Conventional oil production commonly involves using above-ground pumping units.

Such units consists of a pump jack, sucker rod and down hole pump. The down hole pump is located in the oil casings at a depth such that it is in the middle of the casing perforations.

The down hole pump is operated by attaching the lower end of a sucker rod to the pump.

The upper end of the sucker rod is then attached to a pump jack located at the surface of the well. The pump jack then uses mechanical leverage in order to manipulate the sucker rod up and down and, thus, operates the pump by this up and down motion.

An alternative to using a traditional above-ground pumping unit is the use of a bailer device. Bailer devices have been in use for a number of years and typically consist of a

bucket-type device, a line and winching mechanism. The winching mechanism is located at the surface level adjacent to the casing.

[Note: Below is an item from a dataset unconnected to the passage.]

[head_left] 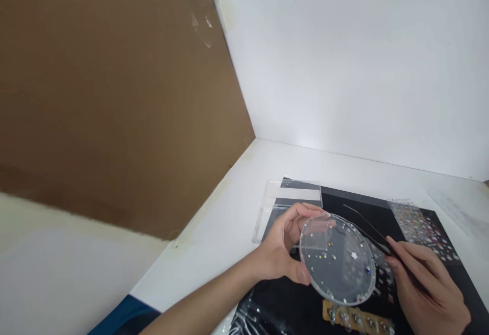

The bailer device is operated by unreeling the line off of the winching mechanism.

The opposite end of the line is then attached to the bucket-type device which is lowered down the casing as the line is paid off of the winching mechanism. The bucket-type device is lowered until it reaches the oil zone in the casing. The bucket-type device then enters the oil zone such that it is immersed into the oil zone and the oil is captured on the inside of the bucket-type device. Once the bucket-type device is filled with oil, the bucket-type device is then hoisted to the surface where the oil is poured from the bucket-type device into a storage reservoir.

In many applications, the bailer devices have an advantage over traditional above- ground pumping units in that they can operate using less energy than a traditional above- ground pumping unit and, thus, at lower production costs.

However, in the past, the drawback of using a bailer device is that it has not been possible to produce gas from an oil well while, at the same time, producing oil or other liquids. Whereas it was possible to produce both oil or other liquids and gas using a traditional above-ground pumping unit. Also the above ground pumping units typically are capable of moving a higher volume of liquid than a typical bailer device.

The present invention makes it possible to produce both oil or other liquids and gas from a well while using a bailer device.

Purported improvements to bailer devices are luzown and represented in the prior art.

For example: United States Patent No. 4,037,662 issued on July 26,1977 to Leslie Bowling

discloses an automated bailing apparatus in flexible combination for bailing shallow wells.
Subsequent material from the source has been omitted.